Find every line in the data that contains the word "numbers". Return each of those lines.
(Data excerpt begins)
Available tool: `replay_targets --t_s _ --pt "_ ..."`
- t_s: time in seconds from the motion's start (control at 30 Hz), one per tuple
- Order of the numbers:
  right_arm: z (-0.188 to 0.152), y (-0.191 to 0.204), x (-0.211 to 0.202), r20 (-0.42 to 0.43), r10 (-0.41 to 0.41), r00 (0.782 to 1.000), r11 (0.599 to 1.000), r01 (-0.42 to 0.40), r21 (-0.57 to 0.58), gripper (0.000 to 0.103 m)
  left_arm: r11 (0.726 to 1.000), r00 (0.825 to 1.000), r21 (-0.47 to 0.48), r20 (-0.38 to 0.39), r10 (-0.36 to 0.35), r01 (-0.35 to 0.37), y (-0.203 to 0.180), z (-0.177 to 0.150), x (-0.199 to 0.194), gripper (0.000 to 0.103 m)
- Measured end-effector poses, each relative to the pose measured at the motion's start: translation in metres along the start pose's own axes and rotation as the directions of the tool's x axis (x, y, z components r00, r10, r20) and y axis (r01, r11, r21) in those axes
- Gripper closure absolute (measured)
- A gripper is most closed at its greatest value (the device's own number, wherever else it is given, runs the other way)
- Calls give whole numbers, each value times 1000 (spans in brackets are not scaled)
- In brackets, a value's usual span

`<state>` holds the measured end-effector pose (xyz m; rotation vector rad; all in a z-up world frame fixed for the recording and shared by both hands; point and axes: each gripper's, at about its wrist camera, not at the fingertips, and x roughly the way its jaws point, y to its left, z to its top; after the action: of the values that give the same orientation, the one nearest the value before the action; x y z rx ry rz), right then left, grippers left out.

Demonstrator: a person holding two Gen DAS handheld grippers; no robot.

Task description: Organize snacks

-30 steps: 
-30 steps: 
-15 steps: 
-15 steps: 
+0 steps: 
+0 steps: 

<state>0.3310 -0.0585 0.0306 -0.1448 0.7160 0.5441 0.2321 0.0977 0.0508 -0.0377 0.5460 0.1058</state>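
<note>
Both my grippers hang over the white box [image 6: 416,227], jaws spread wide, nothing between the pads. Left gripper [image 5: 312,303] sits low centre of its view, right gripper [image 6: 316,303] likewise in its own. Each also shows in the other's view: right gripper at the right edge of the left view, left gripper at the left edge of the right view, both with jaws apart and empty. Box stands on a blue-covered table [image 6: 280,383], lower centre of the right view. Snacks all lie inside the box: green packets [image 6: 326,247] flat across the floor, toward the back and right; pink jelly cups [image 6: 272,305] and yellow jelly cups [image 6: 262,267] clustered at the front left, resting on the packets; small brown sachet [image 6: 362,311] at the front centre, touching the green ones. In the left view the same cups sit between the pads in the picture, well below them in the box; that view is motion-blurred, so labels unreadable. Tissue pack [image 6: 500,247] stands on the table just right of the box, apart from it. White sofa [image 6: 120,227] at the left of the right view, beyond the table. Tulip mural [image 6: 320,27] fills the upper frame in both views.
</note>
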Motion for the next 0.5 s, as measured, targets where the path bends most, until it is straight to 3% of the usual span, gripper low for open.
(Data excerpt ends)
— Response box —
- Order of the numbers:
- Calls give whole numbers, each value times 1000 (spans in brackets are not scaled)

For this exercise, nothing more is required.